The output should be all lines of the entries below in which the word "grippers" occurs.

(Dataset records):
****

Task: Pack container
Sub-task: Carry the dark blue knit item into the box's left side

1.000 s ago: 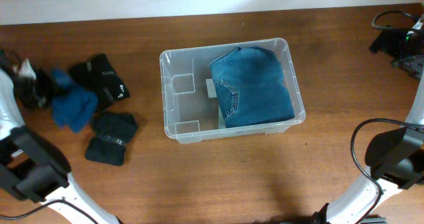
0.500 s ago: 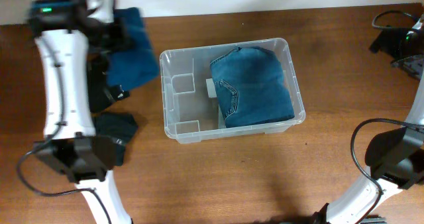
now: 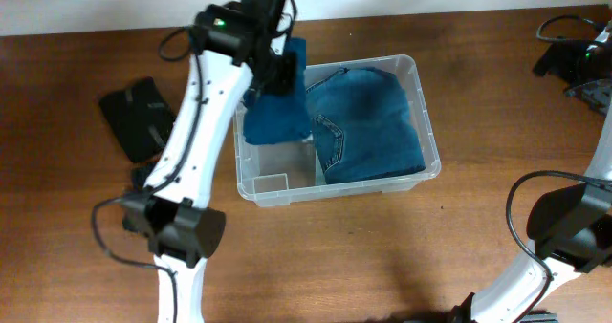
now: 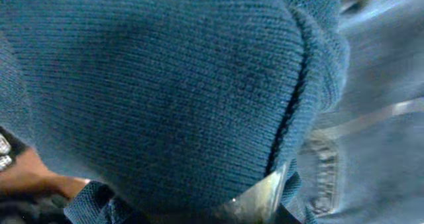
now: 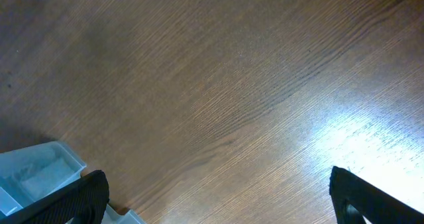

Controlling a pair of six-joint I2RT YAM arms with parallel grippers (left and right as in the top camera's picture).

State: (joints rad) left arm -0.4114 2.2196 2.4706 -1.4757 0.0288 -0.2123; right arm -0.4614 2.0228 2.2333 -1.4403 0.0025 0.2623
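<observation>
The clear plastic container (image 3: 422, 122) stands mid-table with folded blue jeans (image 3: 368, 122) in its right half. My left gripper (image 3: 277, 70) is shut on a blue knit garment (image 3: 275, 113) and holds it hanging over the container's left half. In the left wrist view the blue knit (image 4: 152, 85) fills the frame, with the jeans (image 4: 377, 118) beyond. My right gripper (image 5: 215, 197) is open and empty above bare wood; a corner of the container (image 5: 33, 174) shows at its lower left.
A folded black garment (image 3: 139, 120) lies on the table left of the container, partly behind my left arm. The right arm's base and cables (image 3: 579, 55) sit at the far right edge.
My left gripper has carried the blue knit garment from the left pile to the right, over the container's left half. The right arm has not moved.
</observation>
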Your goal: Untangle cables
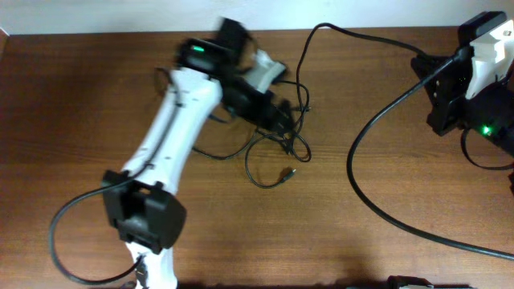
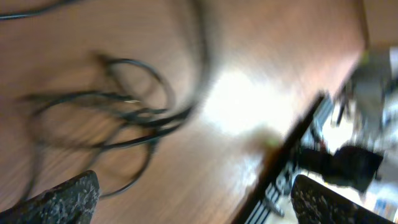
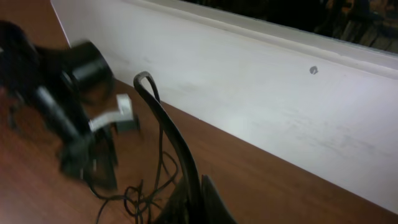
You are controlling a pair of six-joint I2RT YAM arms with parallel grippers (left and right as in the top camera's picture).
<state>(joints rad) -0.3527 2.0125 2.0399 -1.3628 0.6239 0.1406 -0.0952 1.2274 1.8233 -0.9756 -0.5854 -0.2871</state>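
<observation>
The left gripper has its fingers spread wide. The tangled cables lie just ahead of them, near the far edge's middle. I can't tell how the right gripper is set.

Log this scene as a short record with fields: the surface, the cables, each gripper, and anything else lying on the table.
surface: brown wooden table
tangle: thin black cables in a loose knot at the far middle, one plug end trailing toward the near side
left gripper: open, nothing between its fingers, the cables just ahead of it
right gripper: at the far right edge, apart from the tangle; open or shut cannot be told
other: thick arm cable curving across the right half
image quality: left wrist view blurred
</observation>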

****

(Written solution):
Controlling a pair of six-joint I2RT YAM arms with parallel grippers (left and right as in the top camera's picture).
You are controlling a pair of six-joint I2RT YAM arms with parallel grippers (left and right as in the top camera's picture).

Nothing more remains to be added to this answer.